The Supreme Court also should not have granted Gracefully's motion based on a lack of notice of the listeria contamination, a ground not raised by Gracefully in its motion (see Misicki v. Caradonna, 12 N.Y.3d 511, 519, 882 N.Y.S.2d 375, 909 N.E.2d 1213 ; Frank M. Flower & Sons, Inc. v North Oyster Bay Baymen's Assn., Inc., 150 A.D.3d 965, 966, 55 N.Y.S.3d 139 ), and which, in any event, is not applicable to all of the causes of action asserted in the complaint (see Greco v. Kresge Co., 277 N.Y. 26, 28–29, 12 N.E.2d 557 ; Santorelli v. Apple & Eve, L.P., 282 A.D.2d at 732, 724 N.Y.S.2d 352 ; Hohn v. South Shore Serv., 141 A.D.2d 504, 505, 529 N.Y.S.2d 129 ).

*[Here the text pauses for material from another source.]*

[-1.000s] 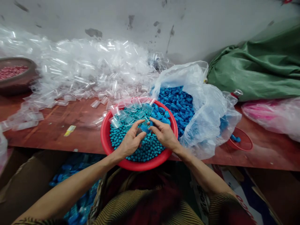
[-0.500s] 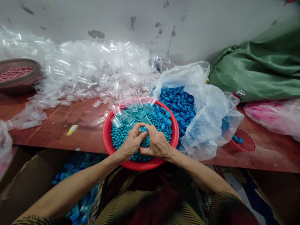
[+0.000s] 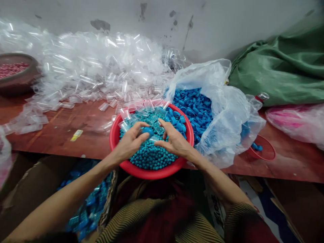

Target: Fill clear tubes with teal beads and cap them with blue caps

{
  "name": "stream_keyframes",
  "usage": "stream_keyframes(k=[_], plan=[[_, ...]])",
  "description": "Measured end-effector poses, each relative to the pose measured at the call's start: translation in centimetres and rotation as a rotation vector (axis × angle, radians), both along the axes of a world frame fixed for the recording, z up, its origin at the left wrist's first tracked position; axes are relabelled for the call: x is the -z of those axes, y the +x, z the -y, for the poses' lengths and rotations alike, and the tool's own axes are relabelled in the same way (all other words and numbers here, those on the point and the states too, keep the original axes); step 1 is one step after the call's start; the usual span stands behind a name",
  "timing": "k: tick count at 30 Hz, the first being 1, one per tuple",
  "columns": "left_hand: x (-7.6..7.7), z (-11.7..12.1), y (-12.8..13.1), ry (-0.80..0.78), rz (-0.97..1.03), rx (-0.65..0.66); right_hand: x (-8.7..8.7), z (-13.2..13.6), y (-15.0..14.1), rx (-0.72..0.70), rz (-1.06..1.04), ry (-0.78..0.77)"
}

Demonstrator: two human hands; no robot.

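Note:
A red basin [image 3: 152, 173] holds small teal balls [image 3: 152, 155], with clear plastic tubes [image 3: 126, 116] and blue plastic caps [image 3: 178, 119] lying on top. Over the basin, my left hand [image 3: 130, 140] grips a clear tube with a blue cap [image 3: 147, 131] on its end, between thumb and fingers. The tube's clear end points to the right. My right hand [image 3: 174, 140] hovers just to the right, thumb and fingers apart, with nothing visible between them.
Clear tubes [image 3: 96, 64] are heaped along the wall. Beside the basin, a plastic bag [image 3: 220, 111] spills blue caps [image 3: 193, 104]. A red mesh basket [image 3: 265, 153] stands right, a bowl of pink balls [image 3: 20, 81] left. Below the table edge sits a carton [image 3: 32, 189] of blue-capped tubes [image 3: 88, 206].
My hands, pressed together half a second ago, have parted. My left hand has moved left with the capped tube; my right hand has opened and let go. The view has shifted slightly.

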State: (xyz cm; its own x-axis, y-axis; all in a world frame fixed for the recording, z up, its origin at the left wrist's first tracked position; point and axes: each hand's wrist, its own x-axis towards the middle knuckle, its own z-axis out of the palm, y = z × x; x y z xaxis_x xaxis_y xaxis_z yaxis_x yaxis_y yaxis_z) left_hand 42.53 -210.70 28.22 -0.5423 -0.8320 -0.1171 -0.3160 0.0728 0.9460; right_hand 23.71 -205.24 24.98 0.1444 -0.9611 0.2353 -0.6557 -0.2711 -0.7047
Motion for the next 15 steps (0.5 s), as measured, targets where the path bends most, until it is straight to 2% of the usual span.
stream_keyframes(k=[4, 7, 9, 12, 14, 15], plan=[[-1.7, 0.7, 7.9, 0.034, 0.205, -0.072, 0.9, 0.2, -2.6, 0.1, 0.044, -0.003], [-1.6, 1.1, 13.3, -0.012, 0.448, -0.137, 1.6, 0.0, -3.1, 0.092, 0.051, 0.022], [-1.4, 1.1, 15.0, -0.135, 0.662, -0.191, 1.8, 0.0, -2.9, 0.102, 0.052, 0.026], [-1.0, 0.5, 14.0, -0.436, 0.891, -0.289, 1.9, 0.3, -2.6, 0.139, 0.069, 0.012], [-0.7, -0.2, 11.3, -0.575, 0.84, -0.308, 1.9, 0.6, -2.8, 0.165, 0.085, 0.005], [-0.3, -0.5, 9.5, -0.602, 0.765, -0.256, 1.8, 0.7, -3.0, 0.185, 0.093, 0.001]])
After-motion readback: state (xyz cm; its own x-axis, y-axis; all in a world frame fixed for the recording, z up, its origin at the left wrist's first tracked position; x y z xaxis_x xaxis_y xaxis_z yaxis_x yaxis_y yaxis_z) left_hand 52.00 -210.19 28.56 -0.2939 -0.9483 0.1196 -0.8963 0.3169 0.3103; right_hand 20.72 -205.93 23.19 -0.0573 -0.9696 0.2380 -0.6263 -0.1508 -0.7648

The Supreme Court improvidently exercised its discretion in sanctioning the plaintiff for the loss of the listeria cultures and samples taken by the hospital during her admission. "Where a party did not discard crucial evidence in an effort to frustrate discovery, and cannot be presumed to be responsible for the disappearance of such evidence, spoliation sanctions are inappropriate" ( Cordero v. Mirecle Cab Corp., 51 A.D.3d 707, 709, 858 N.Y.S.2d 717 ; see O'Reilly v. Yavorskiy, 300 A.D.2d 456, 457, 755 N.Y.S.2d 81 ). Here, the plaintiff, who was never in possession of the listeria cultures and samples, did not discard the cultures and samples in an effort to frustrate discovery, and cannot be held responsible for a nonparty's apparent discarding of the cultures and samples. Furthermore, the plaintiff was prejudiced along with Gracefully by the loss of the cultures and samples (see Fotiou v. Goodman, 74 A.D.3d 1140, 1141, 905 N.Y.S.2d 626 ; Cordero v. Mirecle Cab Corp., 51 A.D.3d at 709, 858 N.Y.S.2d 717 ; Payano v. Milbrook Props., Ltd., 39 A.D.3d 518, 519–520, 834 N.Y.S.2d 229 ; O'Reilly v. Yavorskiy, 300 A.D.2d at 457, 755 N.Y.S.2d 81 ). Accordingly, the court should have denied Gracefully's motion in its entirety.
DILLON, J.P., BARROS, CONNOLLY and CHRISTOPHER, JJ., concur.